Max Davies

Personal information
- Born: 19 December 2003 (age 22)

Sport
- Sport: Athletics
- Event: Middle-distance running

Achievements and titles
- Personal bests: 800m: 1:47.94 (Toronto, 2025) 1500m: 3:33.86 (Oslo, 2025) Mile: 3:53.90 (Quebec City, 2025) Indoor 1500m: 3:42.19 (Boston, 2025) Mile 3:53.24 (Boston, 2026) 3000m: 7:57.60 (Boston, 2025)

= Max Davies =

Canadian middle-distance runner (born 2003)

Max Davies (born 19 December 2003) is a Canadian middle-distance runner. He won the Canadian Athletics Championships over 1500 metres in 2025, and is the Canadian U23 national record holder.

==Early and personal life==
Max Davies began his formal training at the Age of 9 under former Multisport Athlete, Coach and former Toronto Olympic Club athlete Paul DiSimone. For about 4 years, beginning sometime in 2013, Max represented Paul's local North York/North Toronto club Tri Solutions Toronto where under the guidance of Coach Paul, Max would establish himself as a City 800m Champion, a City XC Champion (Grade 7) & Runner Up (Grade 8), an Athletics Ontario (AO) Indoor 800m Champion, an AO Outdoor 1200m Provincial Champion, an AO XC Top 5 finisher, and awarded the 2016 Bantam Boys AO Distance Athlete Of The Year. Throughout a couple Summers Max would often visit the U.K. and would train and race with a local club the Yeovil Olympiads Athletic Club . After completing his XC season in his Grade 8 year, Max parted ways with Coach Paul and would join the Toronto Track Club in 2017 to further his development under Head Coach Galan Yousuf.

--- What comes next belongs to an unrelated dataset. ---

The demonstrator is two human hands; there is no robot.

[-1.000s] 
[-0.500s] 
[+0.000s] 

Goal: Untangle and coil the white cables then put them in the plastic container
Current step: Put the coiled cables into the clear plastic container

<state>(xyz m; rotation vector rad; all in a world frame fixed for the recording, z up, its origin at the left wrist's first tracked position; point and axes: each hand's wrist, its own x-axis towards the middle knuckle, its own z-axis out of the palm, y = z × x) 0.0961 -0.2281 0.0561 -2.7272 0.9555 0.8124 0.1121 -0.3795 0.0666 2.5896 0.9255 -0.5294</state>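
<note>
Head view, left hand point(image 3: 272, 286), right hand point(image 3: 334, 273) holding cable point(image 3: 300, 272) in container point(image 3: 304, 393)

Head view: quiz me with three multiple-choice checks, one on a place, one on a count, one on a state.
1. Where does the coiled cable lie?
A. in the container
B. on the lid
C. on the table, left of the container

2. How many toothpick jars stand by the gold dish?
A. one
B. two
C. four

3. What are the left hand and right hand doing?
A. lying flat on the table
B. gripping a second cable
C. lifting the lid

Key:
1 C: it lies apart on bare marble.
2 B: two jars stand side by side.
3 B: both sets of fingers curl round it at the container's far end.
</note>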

The following Spring of 2017 Galan would help Max become the TDESAA Grade 8 800m Silver Medalist, 1500m Champion & new 1500m City Record Holder with a time of 4:26.87 in the event, (a Public School Grade 8 record which still stands today).

Throughout HS Max would represent Northern Secondary School & continue to work with Galan and win the 2018 OFSAA 3000m his Grade 9 year in 8:57.74 (York University). That Fall he would follow up by winning the U16 Athletics Ontario XC Championship (King City, Ontario). In the Spring of 2019 Davies would finish 5th in the Junior Boys 1500m at the OFSAA Track & Field Championships (Guelph, Ontario). November 2019 Davies would go on to earn the Silver Medal at the Athletics Ontario U18 XC Championships (King City, Ontario), following up with an additional U18 Silver Medal at the Canadian Cross Country Championships (Abbotsford, BC).

Upon the completion of HS, Davies competed for a year at Iona University in New Rochelle, New York. In 2022, he returned to Ontario, Canada and the University of Guelph where he worked with coach Terry Radchenko who he knew from when Davies was training with Toronto Track Club.

==Career==
In 2023, he placed second competing for the University of Guelph at the OUA Cross Country Championships, but missed the 2023 outdoor season through injury.

Indoors in January 2024, he ran a sub-four minute mile for the first time with 3:59.24. That indoor season, he set school, OUA championship and U Sports championship records, was OUA Athlete of the Year, and was nominated for U Sports Athlete of the Year. However, later had to miss the majority of the outdoor season with injury.

In March 2025, Davies won three titles at the U Sports indoor championships for the second consecutive year, and retained his title of Athlete of the Meet. In July 2025, he ran 3:35.04 at the Harry Jerome Classic to break the U23 Canadian 1500m record held by Graham Hood, placing second in the race to Nathan Green but finishing ahead of the United States international runner Samuel Prakel. Davies won the 2025 Canadian Athletics Championships over 1500 metres in Ottawa in August 2025. In Oslo, Norway, later that month, he set a new Canadian under-23 national record for the 1500 metres again, running 3:33.86, but missing the automatic standard for the 2025 World Championships by 0.86 seconds.

In January 2026, he signed a professional contract with Brooks Running. In his second race as a professional he ran an indoor personal best for the mile at the BU David Hemery Valentine Invitational in Boston, Massachusetts on 13 February, running 3:53.24. He competed in the mile at the 2026 Commonwealth Games in Glasgow, Scotland. Competing in the mile at the 2026 World Athletics Road Running Championships in Copenhagen, Davies ran a road personal best of 4:08.56.